Some of the murders were committed to enable whites to take over the headrights of Osage members when inheriting property after deaths. The Osage found minimal assistance from local law enforcement to investigate the deaths, as it was dominated by powerful whites working in their own interests. Later investigation, including that of the Bureau of Investigation (BOI, the precursor to the Federal Bureau of Investigation), revealed extensive corruption among local officials involved in the Osage guardian program, including lawyers and judges. Most of the murders were never prosecuted. Nevertheless, several perpetrators were convicted of murder, including William Hale, a powerful rancher who ordered the murders of his nephew's wife and other members of her family to gain control of their headrights and oil wealth. Two other perpetrators implicated with Hale, Henry Grammer and Asa Kirby, died under suspicious circumstances during the BOI investigation. Several others involved were convicted of lesser charges, such as perjury, witness tampering, and contempt of court, for attempting to impede the investigation.

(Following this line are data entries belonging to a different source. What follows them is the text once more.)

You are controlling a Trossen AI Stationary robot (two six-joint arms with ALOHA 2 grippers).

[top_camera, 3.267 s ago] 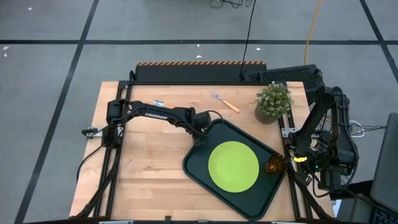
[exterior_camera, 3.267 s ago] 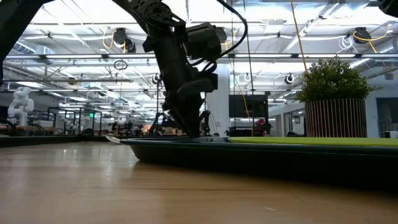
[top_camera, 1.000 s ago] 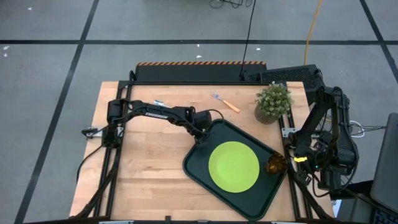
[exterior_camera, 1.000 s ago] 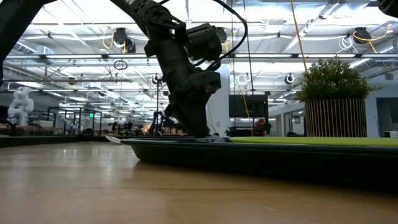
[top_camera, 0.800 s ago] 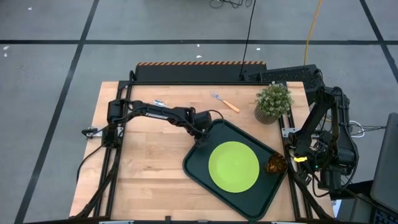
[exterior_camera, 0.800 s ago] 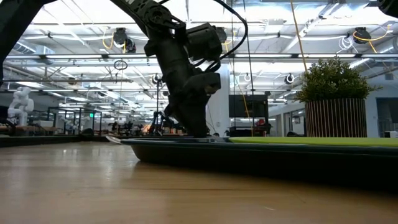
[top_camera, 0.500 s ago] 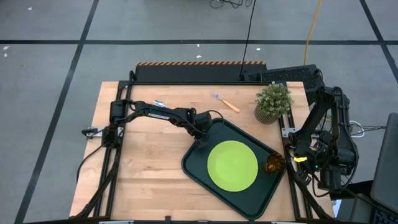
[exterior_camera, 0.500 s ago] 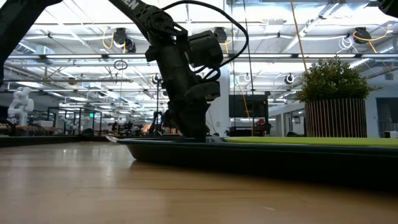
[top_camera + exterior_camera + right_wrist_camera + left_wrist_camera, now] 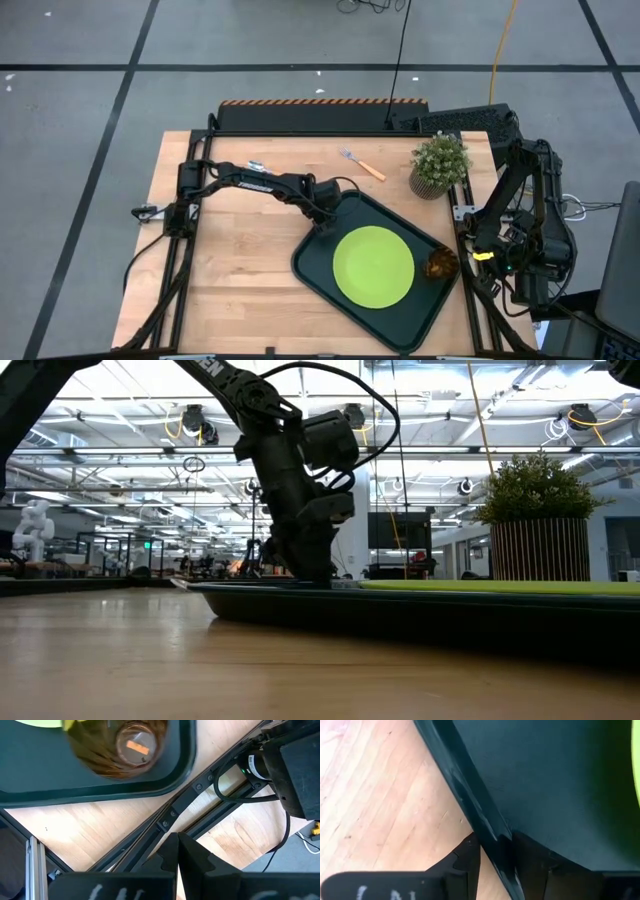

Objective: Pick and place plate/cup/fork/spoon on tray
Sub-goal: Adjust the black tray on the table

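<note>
The left gripper [image 9: 322,211] straddles the far-left rim of the tray [image 9: 318,278], one finger inside and one outside, pinching it. The plate [image 9: 374,265] and cup [image 9: 438,264] already sit on the tray. The fork [image 9: 362,165] lies far, mid-table; the spoon [image 9: 257,166] far left. Judged step: repositioning the tray. Next: release and fetch cutlery. The right gripper [image 9: 178,846] waits closed, empty, right of the tray

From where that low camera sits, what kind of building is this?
Probably a large robotics lab or workshop: bright ceiling striplights, a white humanoid robot figure far back, and taped black lines on the grey floor.
</note>
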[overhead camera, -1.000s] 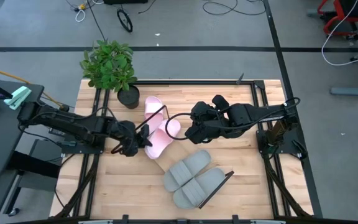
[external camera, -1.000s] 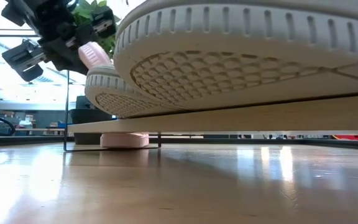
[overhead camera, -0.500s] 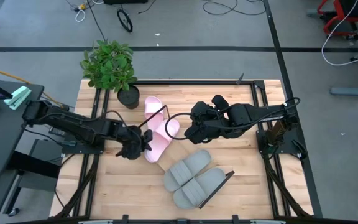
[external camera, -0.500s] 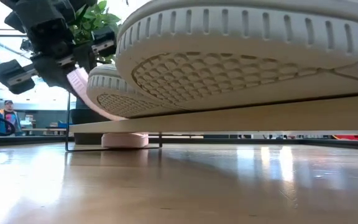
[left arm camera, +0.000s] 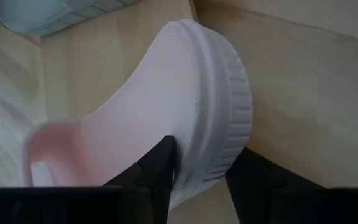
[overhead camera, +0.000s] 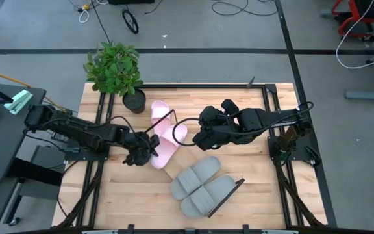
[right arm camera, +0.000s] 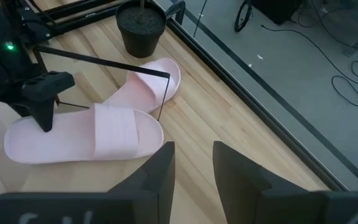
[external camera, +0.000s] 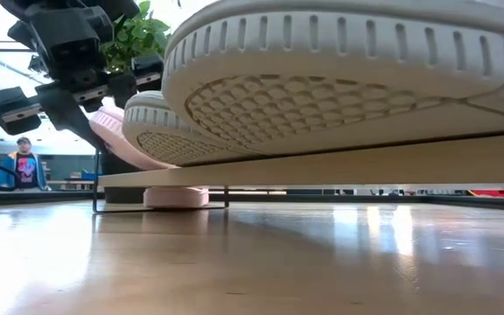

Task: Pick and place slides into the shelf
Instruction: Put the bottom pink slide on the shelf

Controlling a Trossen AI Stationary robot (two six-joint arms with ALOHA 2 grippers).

In 1925, the US Congress changed the law to prohibit non-Osage from inheriting headrights from Osage with half or more Native American ancestry, in an effort to protect the Osage. The US government continued to manage the leases and royalties from oil-producing lands. Over decades, the tribe became increasingly concerned about these assets. In 2000, the Osage Nation filed a suit against the US Department of the Interior, alleging that it had not adequately managed the assets and paid people the royalties they were due. The suit was settled in 2011 for $380 million and commitments to improve program management.

==Background==
The Osage tribe was forcibly relocated by the US government from their home in Kansas to a reservation in Oklahoma in the 1870s. In 1897, oil was discovered on the Osage Indian Reservation, present-day Osage County, Oklahoma. The US Department of the Interior managed leases for oil exploration and production on land owned by the Osage Nation through the Bureau of Indian Affairs and later managed royalties, paying individual allottees. As part of the process of preparing Oklahoma for statehood, the federal government allotted 657 acres to each Osage on the tribal rolls in 1907. Thereafter, they and their legal heirs, whether Osage or not, had headrights to royalties in oil production, based on their allotments of lands. The headrights could be inherited by legal heirs, including non-Osage. The tribe held the mineral rights communally and paid its members money from leases by a percentage related to their holdings.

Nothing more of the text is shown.